▶ _Activity_
From the listing below, pull each line that includes "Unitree".

▶ _Information provided_
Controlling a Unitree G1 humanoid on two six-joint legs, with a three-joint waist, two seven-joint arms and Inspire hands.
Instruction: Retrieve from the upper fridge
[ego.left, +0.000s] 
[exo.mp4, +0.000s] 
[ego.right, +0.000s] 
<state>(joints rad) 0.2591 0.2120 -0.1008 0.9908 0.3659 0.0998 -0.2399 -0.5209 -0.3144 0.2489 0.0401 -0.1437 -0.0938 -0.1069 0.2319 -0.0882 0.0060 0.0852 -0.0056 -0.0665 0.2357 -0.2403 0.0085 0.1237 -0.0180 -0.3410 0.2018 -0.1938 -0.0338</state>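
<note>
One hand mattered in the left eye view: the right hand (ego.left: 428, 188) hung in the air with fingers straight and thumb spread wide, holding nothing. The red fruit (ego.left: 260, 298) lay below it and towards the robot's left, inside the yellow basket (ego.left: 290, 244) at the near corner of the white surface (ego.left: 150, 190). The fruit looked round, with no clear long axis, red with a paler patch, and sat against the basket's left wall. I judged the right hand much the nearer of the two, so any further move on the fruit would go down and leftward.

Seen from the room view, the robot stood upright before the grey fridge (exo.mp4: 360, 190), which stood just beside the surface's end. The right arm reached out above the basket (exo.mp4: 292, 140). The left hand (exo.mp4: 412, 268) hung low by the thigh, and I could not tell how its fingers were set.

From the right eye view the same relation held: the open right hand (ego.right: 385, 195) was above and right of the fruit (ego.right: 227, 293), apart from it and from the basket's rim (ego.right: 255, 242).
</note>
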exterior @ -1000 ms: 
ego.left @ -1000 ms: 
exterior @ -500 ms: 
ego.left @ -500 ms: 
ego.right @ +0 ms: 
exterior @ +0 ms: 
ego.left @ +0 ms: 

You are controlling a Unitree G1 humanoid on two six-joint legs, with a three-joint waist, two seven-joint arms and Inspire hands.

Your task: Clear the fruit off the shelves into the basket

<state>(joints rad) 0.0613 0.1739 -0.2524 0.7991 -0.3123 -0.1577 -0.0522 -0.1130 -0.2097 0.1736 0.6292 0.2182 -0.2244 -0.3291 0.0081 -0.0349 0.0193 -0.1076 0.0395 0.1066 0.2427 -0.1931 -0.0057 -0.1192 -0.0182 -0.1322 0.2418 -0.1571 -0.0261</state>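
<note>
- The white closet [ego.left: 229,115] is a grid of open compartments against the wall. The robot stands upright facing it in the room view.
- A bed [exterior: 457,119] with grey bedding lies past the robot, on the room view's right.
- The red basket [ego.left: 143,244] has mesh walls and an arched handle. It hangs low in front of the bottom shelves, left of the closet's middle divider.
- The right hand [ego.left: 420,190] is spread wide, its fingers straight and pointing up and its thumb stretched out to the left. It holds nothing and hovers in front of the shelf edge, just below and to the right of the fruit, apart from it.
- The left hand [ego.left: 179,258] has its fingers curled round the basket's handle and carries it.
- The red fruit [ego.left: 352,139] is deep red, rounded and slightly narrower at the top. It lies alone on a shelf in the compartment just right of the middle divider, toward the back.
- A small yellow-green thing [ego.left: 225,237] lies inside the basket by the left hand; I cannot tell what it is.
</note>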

▶ _Expected answer_
Controlling a Unitree G1 humanoid on two six-joint legs, with a three-joint waist, two seven-joint arms and Inspire hands.
You are controlling a Unitree G1 humanoid on two six-joint legs, with a three-joint waist, two seven-joint arms and Inspire hands.

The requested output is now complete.